_Instructions to follow_. Every line of the listing belongs in your answer exactly as written; the images do not.

(Dataset content)

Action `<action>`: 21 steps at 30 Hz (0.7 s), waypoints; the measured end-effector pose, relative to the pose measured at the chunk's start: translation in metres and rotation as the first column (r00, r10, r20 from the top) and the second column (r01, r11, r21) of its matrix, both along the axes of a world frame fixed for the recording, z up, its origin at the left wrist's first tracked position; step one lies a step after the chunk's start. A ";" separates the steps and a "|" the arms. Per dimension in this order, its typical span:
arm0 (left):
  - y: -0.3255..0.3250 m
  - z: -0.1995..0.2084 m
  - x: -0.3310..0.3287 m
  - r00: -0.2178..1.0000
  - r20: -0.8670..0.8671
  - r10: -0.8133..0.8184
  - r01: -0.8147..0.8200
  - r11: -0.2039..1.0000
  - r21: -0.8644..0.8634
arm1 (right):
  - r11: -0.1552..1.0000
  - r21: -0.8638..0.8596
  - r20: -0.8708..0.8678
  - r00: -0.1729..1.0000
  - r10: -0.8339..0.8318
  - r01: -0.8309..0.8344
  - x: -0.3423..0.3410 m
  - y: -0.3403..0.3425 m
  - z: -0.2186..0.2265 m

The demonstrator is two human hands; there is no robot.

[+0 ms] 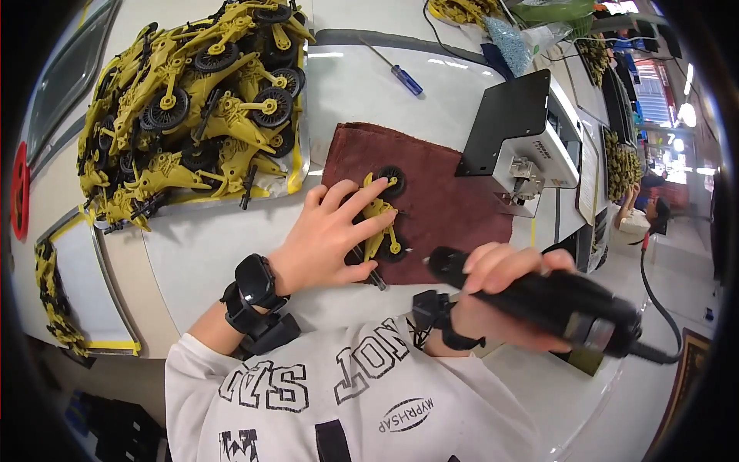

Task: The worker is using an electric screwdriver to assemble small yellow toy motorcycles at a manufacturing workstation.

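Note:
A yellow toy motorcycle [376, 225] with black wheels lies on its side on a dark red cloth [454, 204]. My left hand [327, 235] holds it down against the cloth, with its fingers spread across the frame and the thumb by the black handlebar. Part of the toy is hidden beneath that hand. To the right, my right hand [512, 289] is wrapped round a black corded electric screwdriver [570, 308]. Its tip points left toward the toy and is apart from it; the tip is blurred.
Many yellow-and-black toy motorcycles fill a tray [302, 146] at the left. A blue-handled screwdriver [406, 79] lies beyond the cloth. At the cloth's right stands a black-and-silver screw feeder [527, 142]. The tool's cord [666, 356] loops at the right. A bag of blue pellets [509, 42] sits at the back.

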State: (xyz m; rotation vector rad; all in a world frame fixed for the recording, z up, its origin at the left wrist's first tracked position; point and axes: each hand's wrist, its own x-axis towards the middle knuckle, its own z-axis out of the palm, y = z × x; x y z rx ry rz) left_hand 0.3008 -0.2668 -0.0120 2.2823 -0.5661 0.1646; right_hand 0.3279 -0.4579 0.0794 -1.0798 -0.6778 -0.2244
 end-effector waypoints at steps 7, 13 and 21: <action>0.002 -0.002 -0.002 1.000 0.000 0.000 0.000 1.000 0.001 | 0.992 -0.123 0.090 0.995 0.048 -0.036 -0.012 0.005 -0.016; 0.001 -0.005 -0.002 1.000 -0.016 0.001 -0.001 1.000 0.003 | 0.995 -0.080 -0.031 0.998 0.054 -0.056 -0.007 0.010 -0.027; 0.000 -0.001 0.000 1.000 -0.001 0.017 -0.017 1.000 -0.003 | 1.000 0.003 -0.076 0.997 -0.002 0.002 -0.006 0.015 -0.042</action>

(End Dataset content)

_Task answer_.
Action `<action>`: 21 steps at 30 Hz (0.7 s), waypoints; the measured end-effector pose, relative to the pose measured at the chunk's start: translation in metres and rotation as the first column (r00, r10, r20 from the top) and the second column (r01, r11, r21) of its matrix, both along the axes of a world frame fixed for the recording, z up, its origin at the left wrist's first tracked position; step one lies a step after the chunk's start. A ";" separates the steps and a "|" the arms. Per dimension in this order, its typical span:
arm0 (left):
  - y: -0.3255..0.3250 m
  - z: -0.1995..0.2084 m
  - x: -0.3310..0.3287 m
  - r00: -0.2178..1.0000
  - r20: -0.8670..0.8671
  - r10: -0.8133..0.8184
  - r01: -0.8147..0.8200
  - r11: -0.2039..1.0000
  - r21: -0.8644..0.8634
arm1 (right):
  - r11: -0.1552..1.0000
  - r21: -0.8638..0.8596
  - r20: -0.8708..0.8678
  - r00: -0.1729..1.0000
  - r10: -0.8339..0.8318
  - r01: -0.8309..0.8344
  - x: -0.3423..0.3410 m
  - y: -0.3403..0.3425 m
  - z: -0.2186..0.2265 m

The demonstrator is two human hands; there is no robot.

[+0 ms] 

Task: The worker is using an electric screwdriver to assemble small yellow toy motorcycles at a manufacturing workstation.

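Note:
A yellow toy motorcycle [376, 225] with black wheels lies on its side on a dark red cloth [454, 204]. My left hand [327, 235] holds it down against the cloth, with its fingers spread across the frame and the thumb by the black handlebar. Part of the toy is hidden beneath that hand. To the right, my right hand [512, 289] is wrapped round a black corded electric screwdriver [570, 308]. Its tip points left toward the toy and is apart from it; the tip is blurred.
Many yellow-and-black toy motorcycles fill a tray [302, 146] at the left. A blue-handled screwdriver [406, 79] lies beyond the cloth. At the cloth's right stands a black-and-silver screw feeder [527, 142]. The tool's cord [666, 356] loops at the right. A bag of blue pellets [509, 42] sits at the back.
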
State: (xyz m; rotation vector rad; all in a world frame fixed for the recording, z up, its origin at the left wrist's first tracked position; point and axes: each hand's wrist, its own x-axis towards the middle knuckle, its own z-axis out of the palm, y = z × x; x y z rx ry rz) left_hand 0.3008 -0.2668 -0.0120 2.2823 -0.5661 0.1646; right_hand 0.3279 -0.4579 0.0794 -1.0798 -0.6778 -0.2244
 end-effector waypoints at steps 7, 13 and 21: <action>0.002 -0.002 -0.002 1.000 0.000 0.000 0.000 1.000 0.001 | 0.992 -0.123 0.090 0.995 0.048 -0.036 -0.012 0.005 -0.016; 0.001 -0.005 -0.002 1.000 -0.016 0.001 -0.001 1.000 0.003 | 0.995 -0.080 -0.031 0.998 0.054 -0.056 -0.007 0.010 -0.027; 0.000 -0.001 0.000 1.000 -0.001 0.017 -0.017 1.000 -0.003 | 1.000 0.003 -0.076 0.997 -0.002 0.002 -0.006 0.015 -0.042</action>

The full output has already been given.